A question on NDRange

Ok - so i’m trying to get my head around the global and local ndranges.

Briefly - i 'm trying to calculate whether or not two polygons intersect one another… and doing this by testing one line against another line.

Let’s say polygon1 has 5 points, and polygon2 has 10 points.
My max work item sizes are 1024,1024,64, and preferred multiple is 32.

So here’s the pseudo code:



int IntersectionTest(float *p1, float *p2, float *q1, float *q2)
{
  int rv = 0;

 // do the intersection test

  return rv;
}

kernel void CL_IntersectionTest(global float2 *polygon1, global float2 *polygon2, int numPoints1, int numPoints2, global int *doesIntersect)
{
  int i = get_global_id(0);
  int j = get_global_id(1);

  if (i < numPoints1-1 && j < numPoints2-1)
  {
     float p1[2] = {polygon1[i].x, polygon1[i].y};
     float p2[2] = {polygon1[i+1].x, polygon1[i+1].y;
     
     float q1[2] = {polygon2[j].x, polygon2[j].y;
     float q2[2] = {polygon2[j+1].x, polygon2[j+1].y};

     int res = IntersectionTest(p1, p2, q1, q2);
     // if res > 0 it means it intersects
     if (res > 0)
       doesIntersect[0] = 1;
  }
}


So - my hope is to do this intersection routine has optimally as possible.

Currently, i do the following:


cl::NDRange globalws(5, 9);
cl::NDRange localws(1,1);

cl_int status = queue.enqueueNDRangeKernel(intersectKernel, cl::NullRange, globalws, localws);

and when i run this, i get the results i would expect.

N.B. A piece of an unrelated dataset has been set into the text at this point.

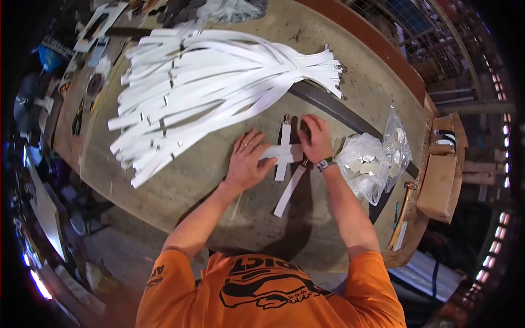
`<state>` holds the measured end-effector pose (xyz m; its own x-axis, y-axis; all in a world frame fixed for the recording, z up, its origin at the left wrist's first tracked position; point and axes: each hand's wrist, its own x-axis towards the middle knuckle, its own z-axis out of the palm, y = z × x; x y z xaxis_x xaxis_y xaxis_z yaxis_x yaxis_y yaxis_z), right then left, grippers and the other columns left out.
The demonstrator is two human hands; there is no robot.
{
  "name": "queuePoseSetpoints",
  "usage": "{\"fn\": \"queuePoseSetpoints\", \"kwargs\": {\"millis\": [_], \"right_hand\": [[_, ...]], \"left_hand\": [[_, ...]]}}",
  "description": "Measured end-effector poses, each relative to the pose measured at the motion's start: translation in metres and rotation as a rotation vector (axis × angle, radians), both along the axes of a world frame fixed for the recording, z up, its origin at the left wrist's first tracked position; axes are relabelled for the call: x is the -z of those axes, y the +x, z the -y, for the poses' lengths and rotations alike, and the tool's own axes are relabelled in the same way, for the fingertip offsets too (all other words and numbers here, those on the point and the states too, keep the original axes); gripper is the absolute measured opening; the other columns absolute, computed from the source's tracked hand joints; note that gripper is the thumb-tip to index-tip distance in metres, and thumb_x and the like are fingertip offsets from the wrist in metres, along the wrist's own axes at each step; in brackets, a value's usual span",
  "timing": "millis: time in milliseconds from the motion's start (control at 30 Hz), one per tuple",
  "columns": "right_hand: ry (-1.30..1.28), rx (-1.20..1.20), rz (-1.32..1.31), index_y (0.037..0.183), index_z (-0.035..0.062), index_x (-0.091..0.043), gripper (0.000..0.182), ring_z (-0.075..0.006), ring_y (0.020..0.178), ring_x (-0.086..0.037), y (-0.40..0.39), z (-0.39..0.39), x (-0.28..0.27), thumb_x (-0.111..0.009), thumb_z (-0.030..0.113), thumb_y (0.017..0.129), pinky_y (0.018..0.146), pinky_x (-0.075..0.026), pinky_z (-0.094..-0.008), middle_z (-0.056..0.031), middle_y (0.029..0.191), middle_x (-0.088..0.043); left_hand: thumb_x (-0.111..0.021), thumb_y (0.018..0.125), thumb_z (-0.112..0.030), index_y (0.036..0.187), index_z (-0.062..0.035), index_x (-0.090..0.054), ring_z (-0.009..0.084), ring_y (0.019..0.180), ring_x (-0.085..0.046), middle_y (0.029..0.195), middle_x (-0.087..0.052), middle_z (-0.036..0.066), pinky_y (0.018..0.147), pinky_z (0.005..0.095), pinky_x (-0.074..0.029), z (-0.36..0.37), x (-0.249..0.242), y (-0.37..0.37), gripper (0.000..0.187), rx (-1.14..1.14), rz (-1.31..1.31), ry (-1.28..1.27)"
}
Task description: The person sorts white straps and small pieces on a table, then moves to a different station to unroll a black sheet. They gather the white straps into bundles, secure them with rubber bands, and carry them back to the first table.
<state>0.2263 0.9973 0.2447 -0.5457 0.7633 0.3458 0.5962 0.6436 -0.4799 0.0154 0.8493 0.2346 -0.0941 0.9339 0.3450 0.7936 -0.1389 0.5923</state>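
My left hand (247,161) rests on the table with its fingers spread, right at one end of a short white strap (284,152) that lies crosswise. Under or over that piece runs another white strap (286,134) with a metal clip at its far end, forming a cross. My right hand (317,141) is at the other end of the crosswise piece, fingers curved and apart, thumb near the strap. Closer to me lies a third clipped strap (289,192), slanting. A big bundle of white straps (219,82) with metal clips is spread beyond my left hand.
Right of my right hand sits a clear plastic bag (362,167) of small shiny pieces, beside a second bag (395,143). A hammer (403,214) lies near the right edge, by a cardboard box (438,183). Pliers (78,116) are far left. A dark strip (342,112) crosses the table.
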Motion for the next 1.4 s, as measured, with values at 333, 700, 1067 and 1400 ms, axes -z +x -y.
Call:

But, i THINK that this means that the gpu is only running 1 thread at a time, which is obviously not what i want to be doing.
Given that number of points is much less than the max work item sizes - i would have thought i could have done the following:


cl::NDRange globalws(5, 9);
cl::NDRange localws(5,9);

cl_int status = queue.enqueueNDRangeKernel(intersectKernel, cl::NullRange, globalws, localws);

Doing this, i don’t get any opencl errors, but i do get different results… which is obviously not what i want. Is it a problem with the ndrange i have chosen?
Or could it because the value of doesIntersect[0] is changed at the same time and thus causing problems? I’ve adapted the code so that all it does is change it from 0 to 1 if we find an intersection… (it is initialised as 0 originally), and i wouldn’t have thought this would have been the reason (but then what do i know?).

I know this isn’t gpu intensive, but i’m trying to do these more simple routines before jumping into the deep end.